Когда все затихло, я выдвинул свой стул на середину комнаты. Я сел на него и стал смотреть на дверь. В нее мог бы войти любой. Трепет охватил меня при мысли об этом любом. Но никого не было. Неужели никто не придет?! Господи, дверь моя не заперта…
Косильщик
– Хватит! – в конце концов закричал я сам на себя. – Пора сочинять. Я литератор!
Видимо, это подействовало. С тех пор каждое утро, в пять часов пятнадцать минут, я садился за сочинительство. Неожиданно я обратил внимание – именно в это время какой-то человек на другой стороне улицы стоял напротив окна и смотрел в мою сторону. Он был удивительно пунктуален: еще не было случая, чтобы он опоздал. Иногда мне казалось, что он видит сквозь пыльное окно нищее убранство моей комнаты и меня, невольно прячущегося от его взгляда.
У него невыразительное лицо, большая бритая круглая голова и торчащие уши. Его рот напоминал щель на широком лице, а светлые глаза, казалось, были наполнены пустотой. Внимательно оглядев мое окно, в пять часов двадцать минут он взмахивал механической пилой, потрясая ею в воздухе, словно грозя мне, рывком дергал шнур и обрушивал всю ее тяжесть на хрупкие кусты городского сада. Хрипящий, разрывающий звук пилы пронзал мой мозг и сводил с ума.

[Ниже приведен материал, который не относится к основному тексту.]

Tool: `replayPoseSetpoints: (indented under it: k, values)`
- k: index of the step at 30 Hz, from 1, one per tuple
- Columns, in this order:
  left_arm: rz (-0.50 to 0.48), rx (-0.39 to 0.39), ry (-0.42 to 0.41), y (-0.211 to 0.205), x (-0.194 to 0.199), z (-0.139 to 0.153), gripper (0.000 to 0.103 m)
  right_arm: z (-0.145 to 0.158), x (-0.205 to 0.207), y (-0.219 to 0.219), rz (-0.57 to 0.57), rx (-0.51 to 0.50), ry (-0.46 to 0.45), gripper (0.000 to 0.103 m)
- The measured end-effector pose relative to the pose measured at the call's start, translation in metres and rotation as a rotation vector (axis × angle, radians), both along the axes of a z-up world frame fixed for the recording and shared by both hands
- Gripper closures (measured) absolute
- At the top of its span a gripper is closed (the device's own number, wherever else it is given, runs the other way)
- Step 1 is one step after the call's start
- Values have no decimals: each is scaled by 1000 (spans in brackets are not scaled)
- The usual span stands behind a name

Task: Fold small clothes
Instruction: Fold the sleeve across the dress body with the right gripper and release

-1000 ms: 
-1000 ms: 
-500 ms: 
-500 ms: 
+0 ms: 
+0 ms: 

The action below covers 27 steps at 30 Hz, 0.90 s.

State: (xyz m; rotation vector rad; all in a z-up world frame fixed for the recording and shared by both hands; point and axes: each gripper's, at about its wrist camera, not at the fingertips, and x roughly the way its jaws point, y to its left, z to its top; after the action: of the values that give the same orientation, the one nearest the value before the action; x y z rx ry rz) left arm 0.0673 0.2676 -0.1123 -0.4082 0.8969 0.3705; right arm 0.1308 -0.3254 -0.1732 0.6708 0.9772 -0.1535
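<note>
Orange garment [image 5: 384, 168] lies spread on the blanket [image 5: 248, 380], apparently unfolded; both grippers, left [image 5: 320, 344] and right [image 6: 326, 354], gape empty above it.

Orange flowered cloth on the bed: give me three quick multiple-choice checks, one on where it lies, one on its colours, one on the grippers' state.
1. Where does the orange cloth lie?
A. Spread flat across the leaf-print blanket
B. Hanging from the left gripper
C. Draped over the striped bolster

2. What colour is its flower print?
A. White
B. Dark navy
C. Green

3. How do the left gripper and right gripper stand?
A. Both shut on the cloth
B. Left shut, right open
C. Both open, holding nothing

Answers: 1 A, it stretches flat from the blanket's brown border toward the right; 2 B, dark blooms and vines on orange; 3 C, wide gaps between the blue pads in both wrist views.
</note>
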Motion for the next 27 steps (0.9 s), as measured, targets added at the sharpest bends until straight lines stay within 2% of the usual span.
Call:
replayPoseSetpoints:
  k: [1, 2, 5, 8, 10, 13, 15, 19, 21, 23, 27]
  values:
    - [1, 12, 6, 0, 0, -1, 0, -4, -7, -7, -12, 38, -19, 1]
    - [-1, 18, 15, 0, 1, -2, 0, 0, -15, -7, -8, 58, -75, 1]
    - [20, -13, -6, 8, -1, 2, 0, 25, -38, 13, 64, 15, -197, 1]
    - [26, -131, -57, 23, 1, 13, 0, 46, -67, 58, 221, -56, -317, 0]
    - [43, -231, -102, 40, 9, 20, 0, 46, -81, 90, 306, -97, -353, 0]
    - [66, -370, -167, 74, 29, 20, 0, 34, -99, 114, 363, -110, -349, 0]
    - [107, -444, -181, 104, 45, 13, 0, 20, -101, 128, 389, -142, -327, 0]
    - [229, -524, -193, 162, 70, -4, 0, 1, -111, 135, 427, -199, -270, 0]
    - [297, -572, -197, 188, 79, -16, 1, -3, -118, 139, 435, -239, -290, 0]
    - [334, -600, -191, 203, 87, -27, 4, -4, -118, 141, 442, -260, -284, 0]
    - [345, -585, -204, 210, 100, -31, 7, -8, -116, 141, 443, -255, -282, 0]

Меньше всего он был похож на садовника. То, что он делал, лишь с трудом можно было принять за стрижку кустов. Хотя никто и не мог бы предъявить ему никаких претензий. Соседи не поняли бы меня: ведь кусты после него выглядели аккуратными.
Думаю, никто не подозревал, что он методично и пунктуально убивал их день за днем. Его грохочущая пила терзала их ветки, сок с обрывками листьев брызгал из-под ее зубов, и обезглавленные кусты, превращенные его искусной работой в мертвые ромбы, квадраты и треугольники, застывали недвижно до следующего утра. За ночь они оживали, изо всех сил стараясь распрямить изуродованные ветви и скрюченные останки листьев. Но каждое утро он вновь являлся в сад.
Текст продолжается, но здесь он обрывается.